■ Problem to work on
Transcribe the listing below verbatim, omitting pictures.

■ The data
---

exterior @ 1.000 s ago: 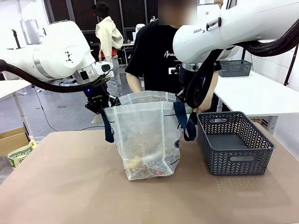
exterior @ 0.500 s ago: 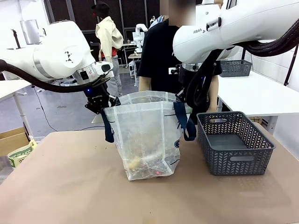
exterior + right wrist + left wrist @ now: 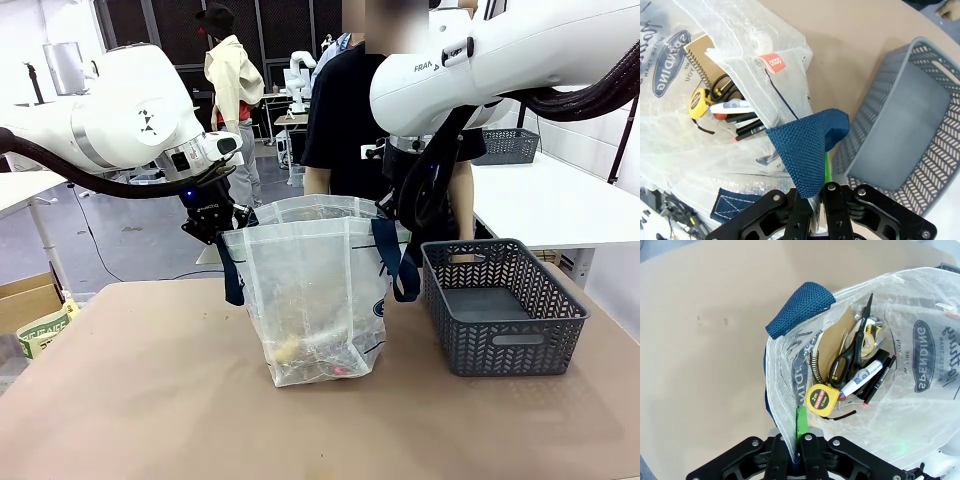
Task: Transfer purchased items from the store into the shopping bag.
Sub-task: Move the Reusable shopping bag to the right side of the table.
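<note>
My left hand [image 3: 799,435] is pinched tight on the bag's [image 3: 300,290] rim, and my right hand [image 3: 819,182] is clamped on its navy strap [image 3: 805,150]. The scissors [image 3: 850,360] and tape measure [image 3: 820,400] lie at the bag's bottom, straight below both hands. The basket [image 3: 540,350] stands on the bench just beside the bag, nearer my right hand.

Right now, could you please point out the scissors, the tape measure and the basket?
scissors [image 3: 849,359], left wrist view, on the black handle.
tape measure [image 3: 822,401], left wrist view, on its yellow case.
basket [image 3: 545,347], front view, on its near wall.
</note>
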Action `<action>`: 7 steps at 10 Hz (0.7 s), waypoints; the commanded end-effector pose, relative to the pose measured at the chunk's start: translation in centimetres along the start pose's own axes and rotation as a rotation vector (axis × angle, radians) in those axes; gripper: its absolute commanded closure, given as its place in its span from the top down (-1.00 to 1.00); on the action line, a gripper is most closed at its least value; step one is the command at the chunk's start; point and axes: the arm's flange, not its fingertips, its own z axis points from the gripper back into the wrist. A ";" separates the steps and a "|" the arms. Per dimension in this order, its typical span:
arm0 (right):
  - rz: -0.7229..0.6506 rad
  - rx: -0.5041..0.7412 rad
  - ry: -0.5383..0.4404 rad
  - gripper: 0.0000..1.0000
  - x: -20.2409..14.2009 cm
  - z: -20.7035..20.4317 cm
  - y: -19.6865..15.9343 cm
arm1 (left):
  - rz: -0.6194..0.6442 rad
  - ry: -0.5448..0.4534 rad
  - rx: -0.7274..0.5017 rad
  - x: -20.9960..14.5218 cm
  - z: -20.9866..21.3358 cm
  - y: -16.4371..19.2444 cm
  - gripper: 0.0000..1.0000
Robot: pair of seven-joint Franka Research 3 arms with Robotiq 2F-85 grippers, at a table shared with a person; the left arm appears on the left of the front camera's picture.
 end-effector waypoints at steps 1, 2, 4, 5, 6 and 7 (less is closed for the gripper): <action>-0.001 -0.001 -0.001 -1.00 0.0 0.1 -0.1 | 0.002 0.000 0.001 0.0 0.0 0.2 -1.00; -0.001 -0.001 -0.001 -1.00 0.0 0.1 -0.1 | 0.002 0.000 0.001 0.0 0.0 0.2 -1.00; -0.001 -0.001 -0.001 -1.00 0.0 0.1 -0.1 | 0.002 0.000 0.001 0.0 0.0 0.2 -1.00; -0.001 -0.001 -0.001 -1.00 0.0 0.1 -0.1 | 0.002 0.000 0.001 0.0 0.0 0.2 -1.00; -0.001 -0.001 -0.001 -1.00 0.0 0.1 -0.1 | 0.002 0.000 0.001 0.0 0.0 0.2 -1.00; -0.001 -0.001 -0.001 -1.00 0.0 0.1 -0.1 | 0.002 0.000 0.001 0.0 0.0 0.2 -1.00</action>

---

■ Written response
exterior @ 1.000 s ago: 
exterior @ 0.500 s ago: 
exterior + right wrist + left wrist @ now: 
Task: Transfer purchased items from the store into the shopping bag.
Sub-task: Move the Reusable shopping bag to the right side of the table.
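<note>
My left hand [image 3: 799,435] is pinched tight on the bag's [image 3: 300,290] rim, and my right hand [image 3: 819,182] is clamped on its navy strap [image 3: 805,150]. The scissors [image 3: 850,360] and tape measure [image 3: 820,400] lie at the bag's bottom, straight below both hands. The basket [image 3: 540,350] stands on the bench just beside the bag, nearer my right hand.

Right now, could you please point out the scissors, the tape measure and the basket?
scissors [image 3: 849,359], left wrist view, on the black handle.
tape measure [image 3: 822,401], left wrist view, on its yellow case.
basket [image 3: 545,347], front view, on its near wall.
</note>
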Action `<action>`: 7 steps at 10 Hz (0.7 s), waypoints; the commanded end-effector pose, relative to the pose measured at the chunk's start: translation in centimetres along the start pose's own axes and rotation as a rotation vector (axis × angle, radians) in those axes; gripper: its absolute commanded closure, given as its place in its span from the top down (-1.00 to 1.00); on the action line, a gripper is most closed at its least value; step one is the command at the chunk's start; point and axes: the arm's flange, not its fingertips, its own z axis points from the gripper back into the wrist. A ";" separates the steps and a "|" the arms. Per dimension in this order, its typical span:
arm0 (right):
  - rz: -0.7229..0.6506 rad
  - rx: -0.5041..0.7412 rad
  - ry: -0.5383..0.4404 rad
  - gripper: 0.0000..1.0000
  - x: -20.2409..14.2009 cm
  - z: -20.7035..20.4317 cm
  - y: -19.6865..15.9343 cm
arm1 (left):
  - rz: -0.6194..0.6442 rad
  - ry: -0.5448..0.4534 rad
  - rx: -0.7274..0.5017 rad
  - x: -20.9960..14.5218 cm
  - z: -20.9866..21.3358 cm
  - y: -16.4371..19.2444 cm
  - gripper: 0.0000..1.0000
Robot: pair of seven-joint Franka Research 3 arms with Robotiq 2F-85 grippers, at a table shared with a person; the left arm appears on the left of the front camera's picture.
 end-effector waypoints at steps 1, 2, 4, 5, 6 and 7 (less is closed for the gripper): <action>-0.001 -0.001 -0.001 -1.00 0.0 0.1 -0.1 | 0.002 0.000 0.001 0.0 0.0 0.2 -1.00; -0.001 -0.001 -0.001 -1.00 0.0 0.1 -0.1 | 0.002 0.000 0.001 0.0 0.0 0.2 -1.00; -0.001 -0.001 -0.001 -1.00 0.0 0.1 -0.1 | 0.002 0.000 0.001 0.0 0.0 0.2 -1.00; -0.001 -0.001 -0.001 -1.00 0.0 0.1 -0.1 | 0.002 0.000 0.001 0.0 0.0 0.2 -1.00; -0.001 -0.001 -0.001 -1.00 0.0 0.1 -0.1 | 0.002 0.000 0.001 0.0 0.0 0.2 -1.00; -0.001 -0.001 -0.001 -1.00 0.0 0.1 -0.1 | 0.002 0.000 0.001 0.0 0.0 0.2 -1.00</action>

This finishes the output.